The daunting bracket didn’t dampen Murphy’s enthusiasm.
“It’s going to be an exciting time,” he said after Sunday’s announcement. “It’s the best time of year. Other than St. Patrick’s Day and Christmas, today is my third-favorite day of the year.
“You’ve got to beat them all sometime. I told the team before, the No. 1 thing is to get in the tournament. We just want a chance, an opportunity, and we got that.”
For Dare, a senior outfielder from Moundville who played at American Christian Academy, playing at home again is what’s most important.

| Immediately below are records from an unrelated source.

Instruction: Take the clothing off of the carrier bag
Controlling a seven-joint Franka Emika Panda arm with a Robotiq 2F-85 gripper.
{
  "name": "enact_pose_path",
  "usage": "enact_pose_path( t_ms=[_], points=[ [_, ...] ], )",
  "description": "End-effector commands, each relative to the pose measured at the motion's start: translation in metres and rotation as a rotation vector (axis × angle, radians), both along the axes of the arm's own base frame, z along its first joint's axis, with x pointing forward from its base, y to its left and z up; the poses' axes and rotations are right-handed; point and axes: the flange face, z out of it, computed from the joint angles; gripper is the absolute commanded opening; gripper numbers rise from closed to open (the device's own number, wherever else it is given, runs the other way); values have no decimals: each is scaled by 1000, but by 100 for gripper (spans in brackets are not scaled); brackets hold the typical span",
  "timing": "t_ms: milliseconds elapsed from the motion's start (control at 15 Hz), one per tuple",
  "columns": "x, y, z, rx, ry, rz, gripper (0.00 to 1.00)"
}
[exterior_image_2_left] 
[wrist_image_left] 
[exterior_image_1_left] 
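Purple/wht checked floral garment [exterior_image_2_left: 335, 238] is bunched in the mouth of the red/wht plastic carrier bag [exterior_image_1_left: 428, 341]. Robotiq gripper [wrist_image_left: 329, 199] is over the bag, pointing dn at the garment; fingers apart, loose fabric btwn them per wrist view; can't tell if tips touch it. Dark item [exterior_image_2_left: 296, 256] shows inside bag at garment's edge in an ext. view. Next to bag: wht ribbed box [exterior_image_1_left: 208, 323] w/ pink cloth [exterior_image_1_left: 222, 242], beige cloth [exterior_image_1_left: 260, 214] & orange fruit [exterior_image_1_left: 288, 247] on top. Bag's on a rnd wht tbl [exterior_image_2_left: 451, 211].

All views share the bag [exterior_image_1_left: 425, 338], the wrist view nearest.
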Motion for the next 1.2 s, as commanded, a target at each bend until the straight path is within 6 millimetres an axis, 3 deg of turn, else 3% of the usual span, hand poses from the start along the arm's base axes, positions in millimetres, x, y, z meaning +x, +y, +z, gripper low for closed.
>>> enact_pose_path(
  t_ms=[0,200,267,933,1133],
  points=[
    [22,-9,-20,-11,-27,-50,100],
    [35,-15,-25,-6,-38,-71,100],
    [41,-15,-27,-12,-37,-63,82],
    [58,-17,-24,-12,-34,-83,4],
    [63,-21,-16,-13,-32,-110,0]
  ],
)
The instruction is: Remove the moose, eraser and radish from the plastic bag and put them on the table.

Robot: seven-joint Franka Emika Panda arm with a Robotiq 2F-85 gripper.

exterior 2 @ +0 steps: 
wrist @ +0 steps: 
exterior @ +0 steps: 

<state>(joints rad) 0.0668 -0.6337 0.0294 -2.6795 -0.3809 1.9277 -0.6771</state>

Only 16 teams host regionals, and Alabama is one of them.
“I am so excited about it,” she said. “I didn’t get to play the last two games against Auburn (on the final weekend of the regular season) because my arm was a little messed up. Knowing this is my last time at Rhoads Stadium, I can’t be more thankful that we get to host.”
A hidden benefit of having a highly-ranked team like Minnesota in its regional is that Alabama players won’t be looking ahead to a possible matchup with Florida.
“Just taking it one game at a time,” Dare said. “Honestly, Florida’s not even in our mind-set right now. It’s Minnesota, Louisiana Tech and Albany. That’s who’s coming to Tuscaloosa, and we have to take care of business here before we can look ahead to Florida.”